Tim Seely and company have buried one of the most curious bands in Seattle pop history. The Willis story goes like this: When Seely and his pals John Low and Max Perry were still in high school, they started playing around Seattle clubs, quickly drawing a big following. After releasing a self-produced debut album, the three teenagers were signed by Capitol Records in 1997 — Capitol perhaps thinking it had the next Dave Matthews Band on its hands.
Music brief, Seattle newspaper, August 1997: Seattle eclectic-pop band Willis, recently signed to Capitol Records, will begin work on its first album for the label this month. ... Capitol will likely release the album next spring, but a date hasn't been set.
Well, the release didn't quite happen "next spring." Nor the next spring. Nor the next. ...
Though Capitol did help Willis get a song ("Standing By") on the "Never Been Kissed" soundtrack, the past three years were frustrating for the young Seattle band — so anxious to get things going, but constantly butting heads with Capitol for approval of its first big-label debut.

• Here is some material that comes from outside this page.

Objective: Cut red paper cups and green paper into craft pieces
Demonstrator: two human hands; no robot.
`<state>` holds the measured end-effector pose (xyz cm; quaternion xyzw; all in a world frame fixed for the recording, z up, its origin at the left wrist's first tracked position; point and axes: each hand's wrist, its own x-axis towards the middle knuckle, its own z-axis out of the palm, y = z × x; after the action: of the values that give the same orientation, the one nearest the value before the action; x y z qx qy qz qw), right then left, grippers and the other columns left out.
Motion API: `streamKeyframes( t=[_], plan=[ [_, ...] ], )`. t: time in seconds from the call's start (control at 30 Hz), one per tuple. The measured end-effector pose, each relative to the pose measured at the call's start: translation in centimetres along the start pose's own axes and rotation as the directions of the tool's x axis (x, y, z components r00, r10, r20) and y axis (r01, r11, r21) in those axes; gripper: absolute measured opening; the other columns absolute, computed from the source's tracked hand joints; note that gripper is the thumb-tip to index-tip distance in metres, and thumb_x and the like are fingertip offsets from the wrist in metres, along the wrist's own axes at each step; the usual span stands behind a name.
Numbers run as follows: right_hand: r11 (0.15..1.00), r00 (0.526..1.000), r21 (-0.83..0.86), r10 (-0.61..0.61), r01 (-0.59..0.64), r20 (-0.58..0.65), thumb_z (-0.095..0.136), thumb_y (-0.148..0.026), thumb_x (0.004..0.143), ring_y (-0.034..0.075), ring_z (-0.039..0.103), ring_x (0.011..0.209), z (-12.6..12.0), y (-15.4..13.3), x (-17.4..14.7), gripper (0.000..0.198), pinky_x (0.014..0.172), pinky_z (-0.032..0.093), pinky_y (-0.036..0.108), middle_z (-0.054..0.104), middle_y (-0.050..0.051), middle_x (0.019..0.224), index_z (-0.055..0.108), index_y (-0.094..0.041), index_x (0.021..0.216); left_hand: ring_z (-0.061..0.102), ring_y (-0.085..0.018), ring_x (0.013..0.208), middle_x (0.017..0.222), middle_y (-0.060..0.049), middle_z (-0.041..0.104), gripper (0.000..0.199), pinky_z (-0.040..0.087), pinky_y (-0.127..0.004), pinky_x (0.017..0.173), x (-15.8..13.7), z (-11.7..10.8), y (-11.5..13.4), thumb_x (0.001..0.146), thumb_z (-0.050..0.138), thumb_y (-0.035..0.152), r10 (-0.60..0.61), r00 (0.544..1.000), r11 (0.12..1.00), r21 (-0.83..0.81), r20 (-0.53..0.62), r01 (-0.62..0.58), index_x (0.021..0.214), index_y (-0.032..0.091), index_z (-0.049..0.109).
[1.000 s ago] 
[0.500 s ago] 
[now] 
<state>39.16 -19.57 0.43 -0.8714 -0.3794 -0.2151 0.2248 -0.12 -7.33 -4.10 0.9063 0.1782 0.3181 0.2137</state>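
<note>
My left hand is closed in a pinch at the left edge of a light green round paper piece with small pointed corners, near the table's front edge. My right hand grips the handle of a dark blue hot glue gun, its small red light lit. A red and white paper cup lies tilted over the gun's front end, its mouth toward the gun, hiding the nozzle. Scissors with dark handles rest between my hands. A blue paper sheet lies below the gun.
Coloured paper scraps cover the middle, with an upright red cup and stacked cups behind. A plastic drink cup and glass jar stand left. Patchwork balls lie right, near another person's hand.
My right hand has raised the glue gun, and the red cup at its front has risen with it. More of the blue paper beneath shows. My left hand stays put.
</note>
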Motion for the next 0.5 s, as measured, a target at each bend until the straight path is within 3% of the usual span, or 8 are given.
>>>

After Capitol put Willis on a smaller subsidiary, NettwerkAmerica, Willis decided to try a new name; too many other bands had Willis in the name, or a band member named Willis, Seely explains. Plus, Seely wanted to signify a new direction.
"In many ways," the soft-spoken singer says, "it's a new band." The main personnel change: Eric Gardner, a Los Angeles-based drummer, has replaced Willis drummer Diarmuid Cullen (who left the group to study jazz).
For weeks, Seely and his buddies tossed new band names around, with nothing sticking. Then, during a trip to San Francisco, they ran into David Berman, a poet and Silver Jews member. Ex-Willis members told Berman the name problem, hoping he could come up with something. He said he would think about it.
A few weeks later came a postcard from Berman: "the Actual Tigers."
The artists formerly known as Willis decided to go with it: "We were kind of going for something different, something no one else would have ... Our label wasn't sure what to think of it," Seely said.
This is a very big week for the Actual Tigers. "Gravelled and Green," that album Willis/Actual Tigers have been working on for four years, was finally released this week. And tonight, Actual Tigers play the Showbox (9 p.m., $12.50).
It's a nice, easygoing album, with Seely often sounding like a young Paul Simon, with a splash of Pavement. The Showbox concert, Seely says, will have most of the songs from the long-awaited album — which Willis had been playing for the past two years at shows. On top of that, there will be three or four new Actual Tigers songs, and perhaps a cover of the Cars' "Drive."
This is only the third Actual Tigers show, following EMP and Crocodile dates. The Showbox is almost guaranteed to be packed, as the Actual Tigers are actually opening for Texas artist Chris Whitley, who mixes blues-rock and trip-hop on his new album, "Rocket House" (which features guests DJ Logic and Dave Matthews).
Other shows
The Showbox has two other big shows this week.
Power pop veterans Cheap Trick advise everyone to surrender on Tuesday (8 p.m., $20).
Then Liverpool post-punk veterans Echo and the Bunnymen, still led by Ian McCulloch after all these years, bring their new album "Flowers" to the Showbox on Wednesday (9 p.m., $20).
Advance tickets for the Showbox are handled by www.fastixx.com.
• New hip-hop dance night: Sundays at Pioneer Square's Catwalk (10 p.m., $10). The show is run by Guest Entertainment, which had been doing a similar production at Paradise, until a disagreement with that club. At Catwalk, Funkdaddy and Rocafella will spin funk and hip-hop.
• Billy Bragg talks about blue-collar English things at EMP's Sky Church Thursday (8 p.m., $20, 206-770-2702).